The formula is so forgiving, in fact, that it can absorb an anomaly such as the 3,000 deaths in the September 11 attacks by merely averaging them out over many years, according to Mr. Johnson. In general, he said, his findings suggest there will not be another attack that deadly in the next decade. But if it turns out that there is, he said, that also would show “a value of the work because that says that something absolutely fundamental has changed.”
‘Limitations of the Inquiry’
A co-author of the paper, John G. Horgan, a professor of security studies at the University of Massachusetts at Lowell, said he would defer to Mr. Johnson for public explanations of the study, though he said that both the article and its contributors acknowledge “the limitations of the inquiry.”
The study was supported by federal military and intelligence agencies, including $210,000 in grant money from the Office of Naval Research. The project’s program manager, Ivy Estabrooke, said her office understands the fundamental and preliminary nature of the study, and hopes to pursue it further.

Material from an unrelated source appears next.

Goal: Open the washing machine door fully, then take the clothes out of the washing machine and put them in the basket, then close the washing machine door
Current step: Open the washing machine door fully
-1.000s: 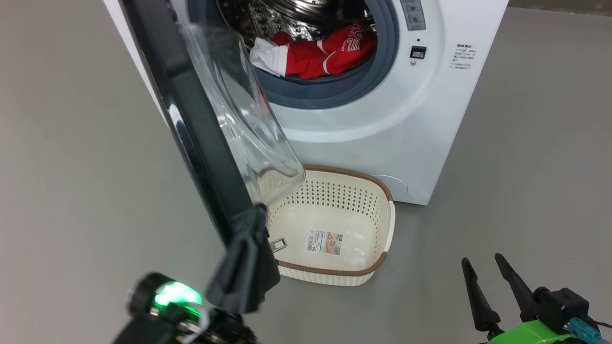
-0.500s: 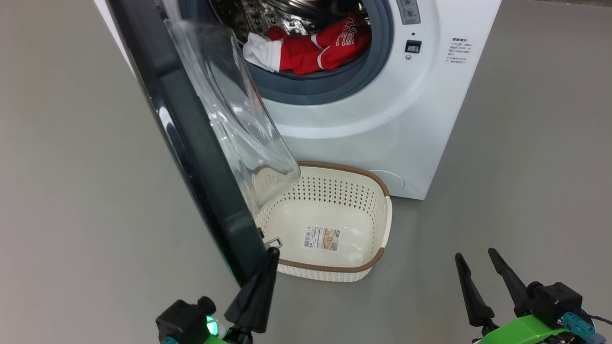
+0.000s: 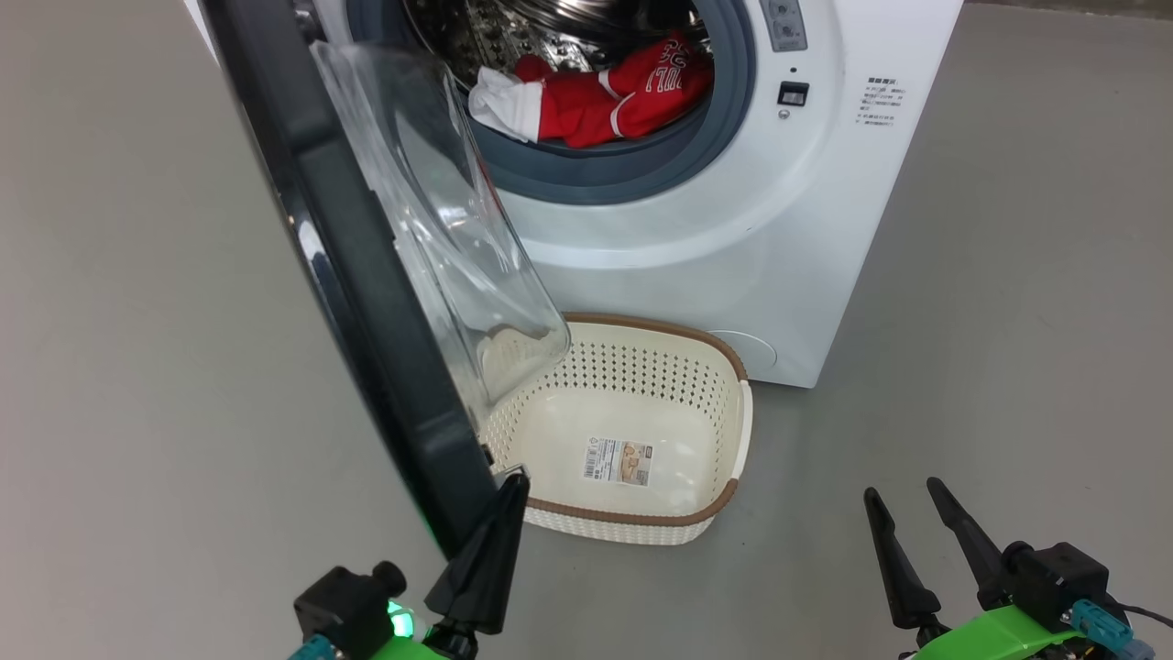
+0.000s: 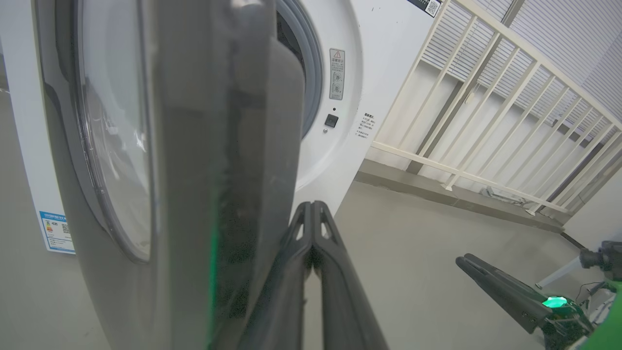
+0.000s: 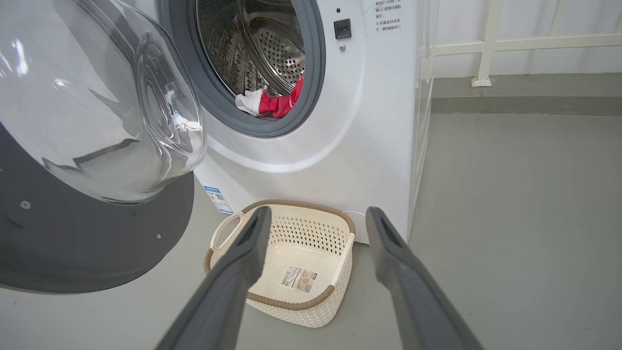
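Note:
The washing machine [image 3: 733, 229] stands with its drum exposed, and the red and white clothes [image 3: 614, 96] lie at the drum's mouth. The washing machine door [image 3: 367, 302] hangs partly swung out to the left, its glass bowl over the near-left part of the basket [image 3: 632, 515]. The basket sits on the floor in front of the machine with nothing but a sticker in it. My left gripper [image 3: 515, 484] is shut, its tip against the door's lower free edge, holding nothing. My right gripper [image 3: 903, 492] is open at lower right, apart from everything. In the right wrist view its fingers [image 5: 257, 228] frame the basket [image 5: 291, 304].
Grey floor lies all around. A white railing [image 4: 486, 121] runs behind the machine on its right. The door's black rim [image 4: 204, 146] stands just left of my left fingers [image 4: 311, 228]. The basket sits close under the door's swing.
My left gripper has pulled down and back from over the door's edge to just below it. The door has swung slightly wider. The head camera shifted a little.

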You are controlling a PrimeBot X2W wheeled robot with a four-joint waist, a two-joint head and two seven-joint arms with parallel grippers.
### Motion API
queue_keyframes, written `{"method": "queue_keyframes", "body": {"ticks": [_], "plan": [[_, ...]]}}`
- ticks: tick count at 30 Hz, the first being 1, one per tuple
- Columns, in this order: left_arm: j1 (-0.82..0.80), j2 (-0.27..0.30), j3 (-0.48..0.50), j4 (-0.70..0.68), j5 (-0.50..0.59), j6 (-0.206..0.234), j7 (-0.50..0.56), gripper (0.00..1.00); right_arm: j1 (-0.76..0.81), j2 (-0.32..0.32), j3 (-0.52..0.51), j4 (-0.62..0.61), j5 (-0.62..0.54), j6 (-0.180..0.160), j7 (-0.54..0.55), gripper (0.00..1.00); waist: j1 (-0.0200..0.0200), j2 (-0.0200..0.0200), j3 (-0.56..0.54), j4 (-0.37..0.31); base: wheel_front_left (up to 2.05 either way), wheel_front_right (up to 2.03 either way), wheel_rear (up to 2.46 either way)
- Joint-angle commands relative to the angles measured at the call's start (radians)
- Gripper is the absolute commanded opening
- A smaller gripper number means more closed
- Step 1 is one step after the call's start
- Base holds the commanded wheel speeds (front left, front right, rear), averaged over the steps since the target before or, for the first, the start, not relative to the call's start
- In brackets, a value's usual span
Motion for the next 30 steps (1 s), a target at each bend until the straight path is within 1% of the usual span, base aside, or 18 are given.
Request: {"method": "queue_keyframes", "body": {"ticks": [1, 15, 30], "plan": [[-0.025, 0.013, 0.078, -0.014, -0.001, 0.021, -0.005, 0.00, -0.030, -0.010, 0.029, -0.026, 0.003, 0.008, -0.012, 1.00, 0.0000, 0.0000, -0.002, 0.002, 0.00, 0.00, 0.00], [0.036, 0.013, 0.236, -0.038, 0.038, 0.032, -0.005, 0.00, -0.027, -0.009, 0.023, -0.036, 0.004, 0.008, -0.012, 1.00, 0.0000, 0.0000, 0.007, 0.030, 0.00, 0.00, 0.00], [0.031, 0.013, 0.467, -0.004, 0.095, 0.037, -0.005, 0.00, -0.033, -0.008, 0.023, -0.042, -0.001, 0.008, -0.012, 1.00, 0.0000, 0.0000, 0.027, 0.036, 0.00, 0.00, 0.00]]}}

“With future work, if these dynamics are found to be consistent and predictable,” she said in a written statement, “these mathematical models could assist naval forces in understanding and forecasting likely behavior of adversaries.”
Reuben Hersh, a professor emeritus of mathematics and statistics at the University of New Mexico, was one of the few outside experts willing to be quoted by name on Mr. Johnson’s work. He said the size and qualifications of Mr. Johnson’s research team and the large amounts of data it studied made the findings difficult to dismiss out of hand.
Yet, he said, “the claim is so broad and so pretentious that it seems preposterous.”
Mr. Johnson is holding firm. No other study compares to it, he said, “given the scope of the confrontations analyzed, together with the rigor of the statistical analysis that we employed and the simplicity of the findings.”
“We stand by all the statements in the paper, and every single claim made in the paper,” he said. “Any reader is free to download the data, repeat the analysis, and see the results themselves.”